Leitor,
Pare!
Leia!
Pondere!
Decida-se!

SE ACREDITA QUE A INTELIGÊNCIA

SE FIXOU TODINHA EM LISBOA

NAO ENTRE NESTE ESPAÇO...

Motivo: A "QUINTA LUSITANA "

ESTÁ SITUADA NA PROVÍNCIA...

QUEM TE AVISA, TEU AMIGO É...

e cordialmente se subscreve,
Brasilino Godinho

quarta-feira, abril 08, 2020


396. Apontamento
Brasilino Godinho
08/Abril/2020

O PERSISTENTE VÍRUS DO FAZ-DE-CONTA
QUE INFERNIZA NOSSA VIDA COLECTIVA

O1.  Em Portugal, se actualmente o teatro, como arte cénica, está atravessando uma crise acentuada, pelo contrário, na versão de teatro-circo representativo da vivência sociopolítica da nação portuguesa, ele está radicado e expondo-se exuberantemente, mesmo na conjuntura da calamidade da Covid-19 que nos aflige e muito dramática se evidencia ao compasso do tempo.
Sabemos que a arte teatral tem a particularidade de ser expressão do fingimento e da ilusão. Na qualidade de teatro-circo espelhando aquilo que é a sociedade portuguesa nele se patenteia e realça a hipocrisia reinante no espectro sociopolítico de Portugal.
A hipocrisia que por todos os lados nos atinge e o expediente do faz-de-conta geraram um clima de total desconfiança entre as pessoas e relativamente a instituições e a autoridades de qualquer natureza, funcionalidade e sistema institucional.
E no campo político/administrativo o descrédito é total. Infelizmente aceite como coisa que se entranhou na sociedade e contra a qual pouco haverá a contrapor e repudiar. Os portugueses acomodaram-se e negligentemente suportam todos os desvarios de gente poderosa e dos seus serviçais, testas-de-ferro, capatazes e capangas, dispersos por todo o território nacional; que afinal, lhe permite governar a bel-prazer a sua “Quinta Lusitana” em que transformaram Portugal.

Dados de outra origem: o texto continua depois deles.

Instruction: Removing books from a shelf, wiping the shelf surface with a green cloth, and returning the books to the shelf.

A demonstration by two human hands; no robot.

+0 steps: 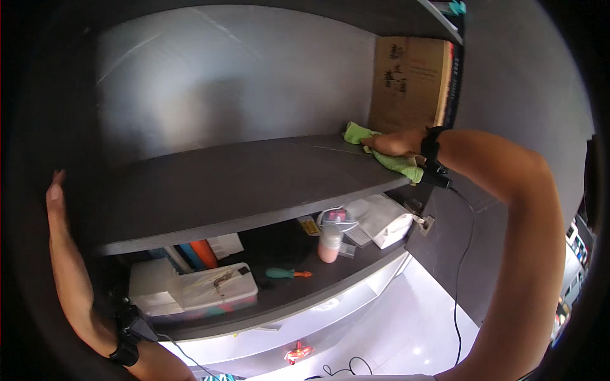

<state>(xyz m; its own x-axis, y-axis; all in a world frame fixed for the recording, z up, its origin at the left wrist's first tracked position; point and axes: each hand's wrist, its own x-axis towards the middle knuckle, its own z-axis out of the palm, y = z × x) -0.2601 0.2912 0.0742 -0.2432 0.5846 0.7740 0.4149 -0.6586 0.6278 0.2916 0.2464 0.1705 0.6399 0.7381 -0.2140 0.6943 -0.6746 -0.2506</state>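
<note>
My right hand (393,144) presses a green cloth (398,164) onto the right end of a dark shelf board (228,176). The cloth bunches out on both sides of the hand, and part of it reaches the front edge. Just behind it, a brown cardboard-coloured box or book (405,85) with writing stands upright against the right wall. At the far left my left hand (56,195) is raised beside the dark side of the cabinet. It is seen edge-on, so most of its fingers are hidden. Both wrists wear black strapped devices with cables.
On the lower shelf lie a plastic bin (219,290), a white box (155,285), a green-handled tool (281,273), a pink-filled bottle (330,244) and a white bag (381,221). A cable (469,247) hangs before the open right door (448,233). A red toy (299,353) is below.
</note>
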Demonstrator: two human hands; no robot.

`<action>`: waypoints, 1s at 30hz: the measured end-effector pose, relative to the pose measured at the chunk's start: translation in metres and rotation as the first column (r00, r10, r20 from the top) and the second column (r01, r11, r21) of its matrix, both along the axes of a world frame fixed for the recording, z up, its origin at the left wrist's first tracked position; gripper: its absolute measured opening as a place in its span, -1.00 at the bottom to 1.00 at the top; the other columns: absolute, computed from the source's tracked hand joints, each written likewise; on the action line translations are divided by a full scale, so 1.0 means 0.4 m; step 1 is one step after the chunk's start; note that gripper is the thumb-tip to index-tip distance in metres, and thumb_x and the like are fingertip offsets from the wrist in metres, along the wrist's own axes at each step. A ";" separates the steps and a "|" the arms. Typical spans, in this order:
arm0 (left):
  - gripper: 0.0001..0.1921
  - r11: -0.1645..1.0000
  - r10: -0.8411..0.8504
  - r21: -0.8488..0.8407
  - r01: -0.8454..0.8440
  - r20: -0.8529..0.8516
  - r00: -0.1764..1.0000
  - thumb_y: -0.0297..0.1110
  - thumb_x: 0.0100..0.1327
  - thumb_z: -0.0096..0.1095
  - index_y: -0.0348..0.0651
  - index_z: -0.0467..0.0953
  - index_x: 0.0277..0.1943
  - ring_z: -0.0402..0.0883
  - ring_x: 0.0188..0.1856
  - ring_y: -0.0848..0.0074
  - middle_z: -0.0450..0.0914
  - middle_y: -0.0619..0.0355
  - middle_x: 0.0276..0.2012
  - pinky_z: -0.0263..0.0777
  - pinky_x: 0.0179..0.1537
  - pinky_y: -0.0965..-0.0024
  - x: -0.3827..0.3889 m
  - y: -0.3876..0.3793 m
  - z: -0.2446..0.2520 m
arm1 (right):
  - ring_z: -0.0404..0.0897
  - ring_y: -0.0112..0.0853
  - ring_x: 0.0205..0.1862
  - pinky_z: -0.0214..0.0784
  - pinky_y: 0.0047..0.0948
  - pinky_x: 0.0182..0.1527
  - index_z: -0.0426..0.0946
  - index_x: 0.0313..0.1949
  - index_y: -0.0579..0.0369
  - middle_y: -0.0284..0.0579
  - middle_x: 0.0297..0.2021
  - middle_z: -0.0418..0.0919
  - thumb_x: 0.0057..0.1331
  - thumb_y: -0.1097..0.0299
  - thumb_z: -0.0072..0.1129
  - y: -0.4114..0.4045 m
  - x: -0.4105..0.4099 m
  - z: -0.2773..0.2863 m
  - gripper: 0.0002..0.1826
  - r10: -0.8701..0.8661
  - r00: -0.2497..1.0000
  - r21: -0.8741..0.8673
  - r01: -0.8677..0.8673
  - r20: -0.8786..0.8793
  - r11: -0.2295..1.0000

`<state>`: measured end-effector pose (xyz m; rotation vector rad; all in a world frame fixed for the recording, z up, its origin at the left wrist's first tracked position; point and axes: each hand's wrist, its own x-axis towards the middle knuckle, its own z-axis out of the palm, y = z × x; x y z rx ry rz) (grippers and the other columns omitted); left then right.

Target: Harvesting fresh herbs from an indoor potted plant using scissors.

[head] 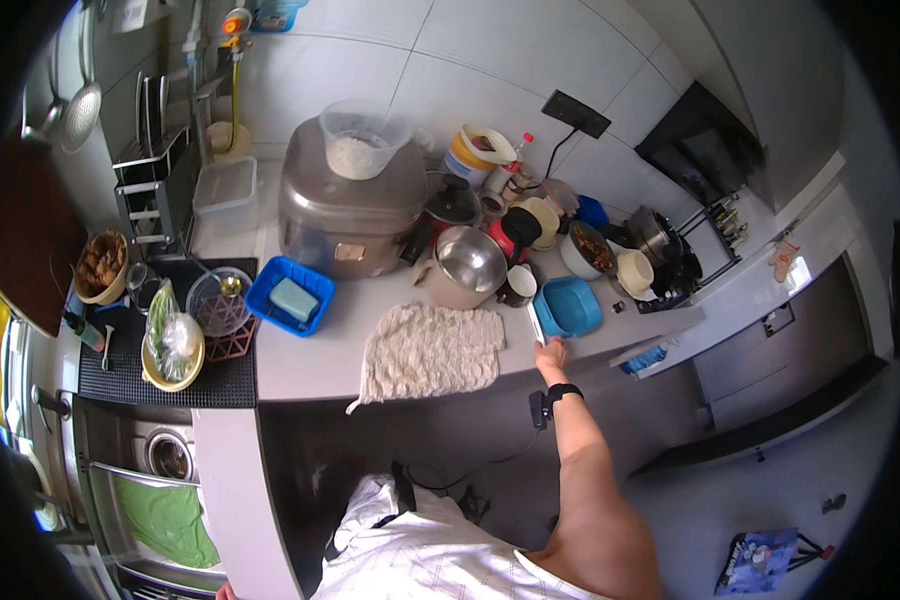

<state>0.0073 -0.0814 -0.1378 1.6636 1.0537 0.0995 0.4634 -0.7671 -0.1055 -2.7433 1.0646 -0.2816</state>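
My right hand (551, 354), arm stretched forward, grips a slim pale flat utensil (535, 322), possibly a knife, at the counter's front edge. Just to its right is a blue square plastic basin (568, 306). A white cup (521, 283) stands beyond the utensil's tip. Left of the hand lies a cream textured cloth (433, 351), partly hanging over the edge. Behind the cloth is a steel-lined pot (465, 264). Only the fingertips of my left hand (226, 592) show, at the bottom rim beside the sink counter; its grip is hidden.
A bulky metallic appliance (352, 199) carries a clear tub of white contents. Left of it, a blue basket (290, 295) holds a pale block. A bowl of bagged greens (172, 360) rests on the black mat near the sink (112, 431). Jars, bowls and pans crowd the right rear.
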 end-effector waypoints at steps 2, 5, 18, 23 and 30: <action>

02. Agora numa situação terrível de calamidade decorrente da Covid-19, a hipocrisia é reflectida pelo expediente do faz-de-conta usado pelas autoridades sanitárias; as quais é suposto estarem, a partir de Lisboa, a comandar a luta contra o invisível coronavírus; mas de tal forma canhestra que não deixa margem de credibilidade para os dados que diariamente constam dos boletins lidos nas televisões.
Creio firmemente e face ao muito que conheço de práticas obscuras das autoridades deste país, que a maioria esmagadora dos portugueses está a léguas de distância de saber qual é a verdadeira dimensão do flagelo do coronavírus em Portugal.
Dou-me conta dos estudos de conceituados professores em que prevalece a obsessão de preverem quando em Portugal se atingirá o pico da pandemia. Todos esses especialistas, de várias áreas da Ciência, prevalecem-se dos números apresentados pela Direcção-Geral de Saúde, porque não têm outros e por concederem, não o benefício da dúvida, mas sim a tácita aceitação da credibilidade – que se me afigura de todo inaplicável ao objecto dos estudos ou conforme à realidade da horrível patologia.
Pelo que me diz respeito, nem sequer leio as previsões sobre as hipotéticas datas em que serão atingidos os picos da intensidade da Covid-19, pela simples razão de serem baseados em dados não credíveis.

03.Repito: estou convencido que pela Direcção Geral de Saúde não é facultado o conhecimento da realidade da situação sanitária da nação portuguesa.
Tenho bem presente o que tem sido o incrível palavrório contraditório e inconsequente usado e abusado pelas autoridades governamentais.
Termino com uma citação sintomática: o chefe do Governo ousou dizer que não faltava nada, nem faltaria no Serviço Nacional de Saúde. Logo no início da propagação do vírus e até hoje, se constatou que - de facto e muito bem notado e divulgado - as carências no Serviço Nacional de Saúde eram enormes, causando grandes complicações ao regular funcionamento dos Hospitais e que até, para cúmulo das inadmissíveis falhas de equipamentos de segurança, propiciaram condições de contágio da Covid-19 aos médicos, enfermeiros e outros trabalhadores das instituições agregadas ao Serviço Nacional de Saúde.